# Vertical in small tent possible?



## Sir72 (Oct 6, 2017)

i was wondering if a vertical grow was possible in a 32"x32"x63" grow tent? Any opinions?


----------



## verticalgrow (Oct 6, 2017)

Sir72 said:


> i was wondering if a vertical grow was possible in a 32"x32"x63" grow tent? Any opinions?


bare bulb HPS = 36" minimum + 1" plant grow space


----------



## Sir72 (Oct 6, 2017)

verticalgrow said:


> bare bulb HPS = 36" minimum + 1" plant grow space


So that's a no, kinda figured it was cutting it close. Gonna rock topping and lst like planned, thanks.


----------



## predd (Oct 6, 2017)

I kill it with a barebulb 315cmh vert in a 36x20x60 tent.....


----------



## Sir72 (Oct 6, 2017)

predd said:


> I kill it with a barebulb 315cmh vert in a 36x20x60 tent.....

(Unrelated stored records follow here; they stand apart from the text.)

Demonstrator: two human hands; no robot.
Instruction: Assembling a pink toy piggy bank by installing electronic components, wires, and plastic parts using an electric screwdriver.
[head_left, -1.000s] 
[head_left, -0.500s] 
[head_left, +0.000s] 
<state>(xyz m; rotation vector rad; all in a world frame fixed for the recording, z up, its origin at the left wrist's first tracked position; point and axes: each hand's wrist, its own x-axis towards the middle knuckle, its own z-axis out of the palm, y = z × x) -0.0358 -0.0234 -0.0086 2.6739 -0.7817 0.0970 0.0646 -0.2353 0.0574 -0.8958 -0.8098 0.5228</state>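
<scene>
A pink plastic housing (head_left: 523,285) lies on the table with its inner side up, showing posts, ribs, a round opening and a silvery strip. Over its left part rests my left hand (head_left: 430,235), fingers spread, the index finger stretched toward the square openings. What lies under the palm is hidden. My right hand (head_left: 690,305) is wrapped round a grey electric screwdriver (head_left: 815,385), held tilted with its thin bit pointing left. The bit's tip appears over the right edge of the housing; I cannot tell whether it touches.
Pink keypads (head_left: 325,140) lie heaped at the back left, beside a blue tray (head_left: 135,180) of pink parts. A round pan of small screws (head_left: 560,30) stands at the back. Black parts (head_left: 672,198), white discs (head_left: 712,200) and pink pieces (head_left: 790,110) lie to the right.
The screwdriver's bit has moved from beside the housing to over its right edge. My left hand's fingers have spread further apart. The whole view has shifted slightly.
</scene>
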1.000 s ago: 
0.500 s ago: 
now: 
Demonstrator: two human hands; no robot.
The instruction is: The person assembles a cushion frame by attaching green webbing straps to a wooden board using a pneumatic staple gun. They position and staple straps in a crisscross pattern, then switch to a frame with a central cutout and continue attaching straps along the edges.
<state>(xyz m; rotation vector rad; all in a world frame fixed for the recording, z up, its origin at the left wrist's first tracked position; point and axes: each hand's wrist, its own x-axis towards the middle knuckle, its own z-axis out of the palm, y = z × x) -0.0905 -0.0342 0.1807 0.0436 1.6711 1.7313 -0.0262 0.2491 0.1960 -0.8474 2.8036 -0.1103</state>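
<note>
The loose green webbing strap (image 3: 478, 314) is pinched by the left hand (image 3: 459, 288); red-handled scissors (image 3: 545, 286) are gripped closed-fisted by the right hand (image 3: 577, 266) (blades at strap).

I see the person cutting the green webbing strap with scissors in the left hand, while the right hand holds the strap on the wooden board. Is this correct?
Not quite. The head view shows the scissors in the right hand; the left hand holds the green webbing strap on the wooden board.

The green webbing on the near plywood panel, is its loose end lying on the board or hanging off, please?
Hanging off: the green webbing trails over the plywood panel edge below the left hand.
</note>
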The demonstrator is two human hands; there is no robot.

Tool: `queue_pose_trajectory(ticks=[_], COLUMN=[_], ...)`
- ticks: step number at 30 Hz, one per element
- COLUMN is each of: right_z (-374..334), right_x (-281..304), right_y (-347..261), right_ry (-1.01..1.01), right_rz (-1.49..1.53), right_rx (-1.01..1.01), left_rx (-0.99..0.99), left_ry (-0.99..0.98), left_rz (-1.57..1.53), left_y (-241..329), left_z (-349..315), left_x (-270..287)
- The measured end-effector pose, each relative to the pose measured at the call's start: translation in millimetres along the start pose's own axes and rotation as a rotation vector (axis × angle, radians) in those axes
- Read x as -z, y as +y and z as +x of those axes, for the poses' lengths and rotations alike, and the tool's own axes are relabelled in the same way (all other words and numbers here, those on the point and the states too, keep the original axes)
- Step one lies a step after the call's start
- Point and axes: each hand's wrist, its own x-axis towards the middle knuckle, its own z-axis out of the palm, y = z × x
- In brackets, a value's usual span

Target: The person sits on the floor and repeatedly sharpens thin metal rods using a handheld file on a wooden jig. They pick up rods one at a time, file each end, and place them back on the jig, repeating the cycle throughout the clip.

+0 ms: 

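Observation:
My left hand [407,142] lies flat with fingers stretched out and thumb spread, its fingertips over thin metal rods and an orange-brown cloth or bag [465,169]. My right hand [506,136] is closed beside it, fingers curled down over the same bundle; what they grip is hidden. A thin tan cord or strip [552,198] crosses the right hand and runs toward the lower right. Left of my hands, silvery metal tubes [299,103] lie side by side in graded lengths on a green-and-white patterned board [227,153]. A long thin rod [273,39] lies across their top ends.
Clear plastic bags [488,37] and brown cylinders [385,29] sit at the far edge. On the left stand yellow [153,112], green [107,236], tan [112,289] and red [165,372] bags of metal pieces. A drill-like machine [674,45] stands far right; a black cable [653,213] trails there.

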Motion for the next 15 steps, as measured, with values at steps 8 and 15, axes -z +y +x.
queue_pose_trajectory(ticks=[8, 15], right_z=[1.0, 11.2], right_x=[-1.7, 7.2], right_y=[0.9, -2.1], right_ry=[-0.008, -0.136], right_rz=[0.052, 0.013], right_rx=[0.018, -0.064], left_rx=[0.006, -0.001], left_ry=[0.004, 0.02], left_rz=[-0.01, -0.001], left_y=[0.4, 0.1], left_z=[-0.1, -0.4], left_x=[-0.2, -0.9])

So why couldn't I in a 32x32x63? What kind of yield do you get? I would be using a 600 hps.


----------



## predd (Oct 6, 2017)

well I'm sure the 315 put's out less heat and is supposed to be close to a equivelent of a 600 hps...probably your best option...I pull about 10-12 zips outta that tent. You can do a 400 just fine in there, just cool the bulb with a fan and get good air extraction.


----------



## Stealthstyle (Oct 6, 2017)

It will be easy to fry plants unless tied back to a trellis or sog on the walls. for a 600watter i recomened 60cm to the bulb.


----------



## verticalgrow (Oct 6, 2017)

Sir72 said:


> So why couldn't I in a 32x32x63? What kind of yield do you get? I would be using a 600 hps.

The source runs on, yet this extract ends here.